ResearcherID (2014-01-29)


The main research focus of my lab is to study how cells cope with the severe consequences of transcription blocking DNA damage. We focus on how how TBLs are repaired by Transcription Coupled Repair (TCR) and the related DNA damage response (DDR) are regulated by post-translational modifications (PTMs) and protein-protein interactions in the context of chromatin. Financed by personal grants and using the expertise acquired during my PhD, I studied the role of ubiquitylation in DNA-repair and DNA damage-associated signaling (Marteijn, JCB,2009 and van Cuijk, Nat.Com,2015), which also resulted in the identification of the novel TCR factor UVSSA, which is mutated in the UV-sensitive syndrome (Schwertman, Nat.Gen,2012). This finding formed the scientific basis to establish my independent research group that studies how cells deal with transcription-blocking DNA lesions (TBLs) and resulted in my appointment as Associate Professor in the Department of Molecular Genetics. My lab studies how TBLs are repaired and what their consequences are on transcription and DNA damage signaling.
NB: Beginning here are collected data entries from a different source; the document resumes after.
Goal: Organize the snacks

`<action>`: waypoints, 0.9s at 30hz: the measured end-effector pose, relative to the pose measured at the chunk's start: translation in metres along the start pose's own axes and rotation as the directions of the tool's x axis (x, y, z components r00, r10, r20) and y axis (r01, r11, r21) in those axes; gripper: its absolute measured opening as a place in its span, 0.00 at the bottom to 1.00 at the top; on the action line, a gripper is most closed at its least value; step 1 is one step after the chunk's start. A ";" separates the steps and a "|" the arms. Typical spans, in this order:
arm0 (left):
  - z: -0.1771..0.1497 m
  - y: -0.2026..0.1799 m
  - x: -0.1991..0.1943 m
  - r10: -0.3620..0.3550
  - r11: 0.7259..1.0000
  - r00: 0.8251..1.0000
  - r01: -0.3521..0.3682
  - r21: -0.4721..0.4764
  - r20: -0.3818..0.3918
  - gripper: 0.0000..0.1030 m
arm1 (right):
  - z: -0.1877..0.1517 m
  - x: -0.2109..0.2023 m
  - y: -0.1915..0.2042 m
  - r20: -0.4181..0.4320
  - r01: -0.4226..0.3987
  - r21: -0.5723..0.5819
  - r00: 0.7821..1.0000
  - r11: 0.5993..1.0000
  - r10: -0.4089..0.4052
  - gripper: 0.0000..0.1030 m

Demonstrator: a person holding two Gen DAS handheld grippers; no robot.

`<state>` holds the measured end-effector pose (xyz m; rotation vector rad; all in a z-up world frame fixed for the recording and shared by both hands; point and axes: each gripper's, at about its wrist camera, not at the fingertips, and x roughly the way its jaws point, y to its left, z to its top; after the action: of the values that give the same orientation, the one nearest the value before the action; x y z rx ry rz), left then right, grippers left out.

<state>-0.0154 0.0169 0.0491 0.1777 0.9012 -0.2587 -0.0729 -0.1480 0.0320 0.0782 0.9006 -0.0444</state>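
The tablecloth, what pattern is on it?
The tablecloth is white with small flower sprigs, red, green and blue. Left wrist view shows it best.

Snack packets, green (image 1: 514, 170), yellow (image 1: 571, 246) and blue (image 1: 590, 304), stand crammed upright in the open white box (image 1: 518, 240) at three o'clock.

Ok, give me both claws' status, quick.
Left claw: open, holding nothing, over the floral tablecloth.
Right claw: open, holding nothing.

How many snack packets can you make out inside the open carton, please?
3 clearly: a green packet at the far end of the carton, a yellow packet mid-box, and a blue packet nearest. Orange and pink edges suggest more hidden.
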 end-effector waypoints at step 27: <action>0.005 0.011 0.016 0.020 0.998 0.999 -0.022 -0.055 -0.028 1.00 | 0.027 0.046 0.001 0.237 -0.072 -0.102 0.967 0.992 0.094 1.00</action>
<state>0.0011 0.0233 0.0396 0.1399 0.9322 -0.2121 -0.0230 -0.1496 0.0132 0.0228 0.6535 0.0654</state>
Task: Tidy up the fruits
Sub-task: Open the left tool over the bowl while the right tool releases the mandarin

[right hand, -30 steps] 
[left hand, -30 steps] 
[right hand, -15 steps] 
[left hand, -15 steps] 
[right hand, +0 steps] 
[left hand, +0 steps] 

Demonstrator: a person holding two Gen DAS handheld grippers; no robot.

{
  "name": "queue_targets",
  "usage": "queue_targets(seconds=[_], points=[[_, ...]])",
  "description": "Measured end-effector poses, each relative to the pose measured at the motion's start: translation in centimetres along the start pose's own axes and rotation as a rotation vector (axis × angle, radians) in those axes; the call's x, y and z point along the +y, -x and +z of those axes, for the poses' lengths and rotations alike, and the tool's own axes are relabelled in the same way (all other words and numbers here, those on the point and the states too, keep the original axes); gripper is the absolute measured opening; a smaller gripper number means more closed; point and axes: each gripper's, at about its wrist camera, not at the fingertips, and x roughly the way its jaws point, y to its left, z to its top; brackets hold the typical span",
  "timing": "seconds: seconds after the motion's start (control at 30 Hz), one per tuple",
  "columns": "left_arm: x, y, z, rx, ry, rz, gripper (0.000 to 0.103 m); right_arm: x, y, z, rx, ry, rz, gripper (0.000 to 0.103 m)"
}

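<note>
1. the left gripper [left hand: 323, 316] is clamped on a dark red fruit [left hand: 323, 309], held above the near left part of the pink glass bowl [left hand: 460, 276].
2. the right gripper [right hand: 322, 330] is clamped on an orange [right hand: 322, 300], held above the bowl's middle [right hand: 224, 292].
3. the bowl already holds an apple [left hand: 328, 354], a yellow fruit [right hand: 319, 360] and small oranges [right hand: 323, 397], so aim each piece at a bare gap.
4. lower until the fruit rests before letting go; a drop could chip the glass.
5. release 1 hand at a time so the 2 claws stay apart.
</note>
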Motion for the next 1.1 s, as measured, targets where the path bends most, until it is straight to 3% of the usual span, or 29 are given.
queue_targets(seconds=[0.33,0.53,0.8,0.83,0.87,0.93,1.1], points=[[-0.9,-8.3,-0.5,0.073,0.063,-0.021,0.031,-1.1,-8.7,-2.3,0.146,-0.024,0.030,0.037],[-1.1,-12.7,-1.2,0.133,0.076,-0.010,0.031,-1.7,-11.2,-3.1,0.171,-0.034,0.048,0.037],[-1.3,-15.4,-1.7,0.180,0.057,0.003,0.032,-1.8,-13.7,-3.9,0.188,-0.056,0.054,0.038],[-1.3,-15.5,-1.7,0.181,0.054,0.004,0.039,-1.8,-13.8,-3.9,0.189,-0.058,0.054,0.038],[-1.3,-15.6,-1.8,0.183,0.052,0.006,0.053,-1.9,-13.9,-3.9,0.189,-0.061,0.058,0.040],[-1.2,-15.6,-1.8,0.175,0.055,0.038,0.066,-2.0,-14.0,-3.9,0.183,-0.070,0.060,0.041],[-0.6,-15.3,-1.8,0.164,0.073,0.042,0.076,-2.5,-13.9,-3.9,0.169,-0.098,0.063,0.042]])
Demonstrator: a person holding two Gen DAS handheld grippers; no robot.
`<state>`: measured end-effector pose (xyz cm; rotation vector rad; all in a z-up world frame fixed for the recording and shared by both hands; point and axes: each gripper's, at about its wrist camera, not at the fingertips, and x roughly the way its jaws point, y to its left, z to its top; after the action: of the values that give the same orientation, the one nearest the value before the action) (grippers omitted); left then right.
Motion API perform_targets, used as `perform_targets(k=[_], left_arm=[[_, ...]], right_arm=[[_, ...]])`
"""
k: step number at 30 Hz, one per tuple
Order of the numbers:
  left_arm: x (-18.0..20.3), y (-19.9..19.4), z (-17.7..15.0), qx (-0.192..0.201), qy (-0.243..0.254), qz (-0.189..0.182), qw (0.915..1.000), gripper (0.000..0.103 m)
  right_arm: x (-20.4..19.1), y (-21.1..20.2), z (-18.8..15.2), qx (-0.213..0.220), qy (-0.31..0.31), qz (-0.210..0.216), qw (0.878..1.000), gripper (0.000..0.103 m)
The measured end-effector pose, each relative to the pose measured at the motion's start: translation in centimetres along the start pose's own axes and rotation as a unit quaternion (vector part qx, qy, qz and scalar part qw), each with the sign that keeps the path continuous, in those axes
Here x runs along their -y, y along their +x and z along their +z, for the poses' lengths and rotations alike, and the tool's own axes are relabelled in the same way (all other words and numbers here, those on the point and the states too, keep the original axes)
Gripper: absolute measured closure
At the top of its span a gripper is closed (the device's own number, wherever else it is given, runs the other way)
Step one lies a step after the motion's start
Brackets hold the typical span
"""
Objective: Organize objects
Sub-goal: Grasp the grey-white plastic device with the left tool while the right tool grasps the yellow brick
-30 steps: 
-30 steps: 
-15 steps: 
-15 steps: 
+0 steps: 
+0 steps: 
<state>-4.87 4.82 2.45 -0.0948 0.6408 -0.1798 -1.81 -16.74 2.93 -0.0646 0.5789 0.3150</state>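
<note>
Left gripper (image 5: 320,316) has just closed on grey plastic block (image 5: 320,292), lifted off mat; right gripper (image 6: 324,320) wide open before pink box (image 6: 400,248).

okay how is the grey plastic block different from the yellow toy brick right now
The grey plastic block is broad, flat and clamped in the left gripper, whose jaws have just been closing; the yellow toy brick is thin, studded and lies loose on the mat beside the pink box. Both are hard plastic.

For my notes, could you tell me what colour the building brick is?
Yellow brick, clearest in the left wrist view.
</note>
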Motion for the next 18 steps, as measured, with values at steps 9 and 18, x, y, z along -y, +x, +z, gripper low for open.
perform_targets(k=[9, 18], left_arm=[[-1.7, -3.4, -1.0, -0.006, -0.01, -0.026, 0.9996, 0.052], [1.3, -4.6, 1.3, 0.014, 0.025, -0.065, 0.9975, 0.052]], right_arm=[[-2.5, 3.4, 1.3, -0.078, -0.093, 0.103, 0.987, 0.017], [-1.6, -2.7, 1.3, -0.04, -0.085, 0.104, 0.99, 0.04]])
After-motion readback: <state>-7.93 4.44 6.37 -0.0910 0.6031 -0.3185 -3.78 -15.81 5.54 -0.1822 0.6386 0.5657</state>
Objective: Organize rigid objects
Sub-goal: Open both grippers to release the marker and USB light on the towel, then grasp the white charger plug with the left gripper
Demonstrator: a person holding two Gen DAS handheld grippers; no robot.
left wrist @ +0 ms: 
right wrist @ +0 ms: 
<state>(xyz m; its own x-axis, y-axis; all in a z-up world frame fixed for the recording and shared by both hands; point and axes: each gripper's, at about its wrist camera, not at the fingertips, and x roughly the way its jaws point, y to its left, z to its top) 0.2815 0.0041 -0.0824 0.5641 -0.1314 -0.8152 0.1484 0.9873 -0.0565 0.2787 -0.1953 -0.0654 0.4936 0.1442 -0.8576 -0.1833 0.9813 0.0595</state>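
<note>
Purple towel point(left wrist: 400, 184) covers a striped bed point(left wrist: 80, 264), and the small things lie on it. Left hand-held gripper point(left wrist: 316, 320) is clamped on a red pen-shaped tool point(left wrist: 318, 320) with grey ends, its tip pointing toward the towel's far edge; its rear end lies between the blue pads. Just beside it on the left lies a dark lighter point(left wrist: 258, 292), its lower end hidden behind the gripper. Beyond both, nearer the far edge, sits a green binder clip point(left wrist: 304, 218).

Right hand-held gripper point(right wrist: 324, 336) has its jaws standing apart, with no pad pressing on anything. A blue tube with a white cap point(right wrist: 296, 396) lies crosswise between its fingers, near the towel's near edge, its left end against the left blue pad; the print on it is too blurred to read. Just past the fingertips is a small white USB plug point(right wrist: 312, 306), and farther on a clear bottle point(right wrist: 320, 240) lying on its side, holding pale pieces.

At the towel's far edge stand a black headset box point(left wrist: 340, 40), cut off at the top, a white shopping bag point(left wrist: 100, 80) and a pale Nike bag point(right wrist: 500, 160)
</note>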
We focus on how these processes, at the crossroads of transcription and repair, are regulated by post-translational modifications (PTMs) and dynamic protein-protein interactions in the context of chromatin using a combination of state-of-the-art live-cell imaging and quantitative proteomics approaches. Recently, we have shown that chromatin remodeling is an essential process during the restart of transcription upon TCR (Dinant,Mol.Cel,2013) and revealed that the spliceosome is a key target of the DDR and defines an R-loop-dependent ATM activation by transcription-blocking lesions as an important event in the DNA damage response (Tresini,Nature,2015). Using newly developed methodologies that allow single-cell quantification of TCR-activity (Wienholz, NAR, 2017) and live-cell imaging methods to study the effects of DNA damage on transcription using GFP-RPB1 (largest subunit of Pol 2) knock-in cells (Steurer, PNAS, 2018) we will address these highly relevant questions in the TCR field, to build a frame work on how organisms cope with the severe consequences of transcription blocking DNA damage and its contribution to the aging process.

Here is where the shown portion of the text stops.